Outra alternativa seria detonar os explosivos no próprio fundo do mar, mas a medida também pode provocar impactos ambientais. A explosão pode espalhar substâncias presentes nas munições pela água e pelo sedimento.
“Depende da área onde os destroços e as munições se encontram. As correntes marítimas e a morfologia do fundo do mar desempenham um papel fundamental. Em alguns casos, detoná-los pode causar mais danos do que benefícios.”
Por isso, pesquisadores estudam formas de identificar e remover munições de maneira mais controlada. Entre as possibilidades está o uso de robôs submarinos, capazes de mapear os destroços, localizar explosivos e acompanhar o avanço da deterioração das estruturas.
“Estamos tentando identificar as soluções mais suaves para o problema, pois infelizmente não há uma maneira fácil de resolvê-lo.”
Segundo Andresen, não é necessário retirar explosivos de todos os milhares de naufrágios existentes. O nível de risco varia de acordo com as condições de cada local.
Destroços total ou parcialmente cobertos por sedimentos tendem a apresentar menor possibilidade de liberar contaminantes no ambiente.

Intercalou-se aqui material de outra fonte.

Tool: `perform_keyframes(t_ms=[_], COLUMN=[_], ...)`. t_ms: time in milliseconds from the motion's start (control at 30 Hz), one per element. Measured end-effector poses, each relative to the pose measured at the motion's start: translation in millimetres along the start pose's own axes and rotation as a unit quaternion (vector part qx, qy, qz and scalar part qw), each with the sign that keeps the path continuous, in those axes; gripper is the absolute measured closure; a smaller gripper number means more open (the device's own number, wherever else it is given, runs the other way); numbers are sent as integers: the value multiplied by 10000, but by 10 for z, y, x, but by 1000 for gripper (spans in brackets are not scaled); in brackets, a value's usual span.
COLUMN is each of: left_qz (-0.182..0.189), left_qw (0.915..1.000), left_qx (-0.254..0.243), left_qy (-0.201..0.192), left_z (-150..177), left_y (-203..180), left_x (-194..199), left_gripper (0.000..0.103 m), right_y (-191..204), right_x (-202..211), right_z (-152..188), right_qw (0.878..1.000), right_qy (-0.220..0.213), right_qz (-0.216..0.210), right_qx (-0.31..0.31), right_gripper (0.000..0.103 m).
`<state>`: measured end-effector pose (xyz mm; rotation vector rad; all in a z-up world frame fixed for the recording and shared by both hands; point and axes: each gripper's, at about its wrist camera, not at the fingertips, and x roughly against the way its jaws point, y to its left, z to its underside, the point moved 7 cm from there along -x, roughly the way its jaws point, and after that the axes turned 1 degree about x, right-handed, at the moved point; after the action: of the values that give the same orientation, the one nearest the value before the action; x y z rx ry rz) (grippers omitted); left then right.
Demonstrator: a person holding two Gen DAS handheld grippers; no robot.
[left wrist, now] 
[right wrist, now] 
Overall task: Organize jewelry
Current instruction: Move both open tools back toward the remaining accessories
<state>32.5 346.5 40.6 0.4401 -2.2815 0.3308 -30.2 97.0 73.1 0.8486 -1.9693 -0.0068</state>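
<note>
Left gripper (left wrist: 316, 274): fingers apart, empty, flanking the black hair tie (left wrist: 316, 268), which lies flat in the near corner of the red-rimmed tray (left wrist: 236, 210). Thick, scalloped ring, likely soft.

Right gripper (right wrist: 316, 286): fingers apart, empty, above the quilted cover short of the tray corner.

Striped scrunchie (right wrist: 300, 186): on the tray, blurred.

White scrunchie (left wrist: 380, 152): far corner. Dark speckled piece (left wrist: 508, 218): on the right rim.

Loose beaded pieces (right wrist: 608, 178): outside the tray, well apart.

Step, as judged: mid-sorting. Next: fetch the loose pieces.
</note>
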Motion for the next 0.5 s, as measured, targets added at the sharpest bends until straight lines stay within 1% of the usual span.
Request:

Já estruturas expostas e em processo avançado de deterioração podem exigir maior atenção.
“Alguns destroços estão total ou parcialmente enterrados no fundo do mar. Quando cobertos por areia, o risco de poluição do mar circundante é significativamente menor. Trata-se de identificar onde a ameaça ambiental é maior e, em seguida, decidir se as munições presentes nos destroços devem ser removidas.”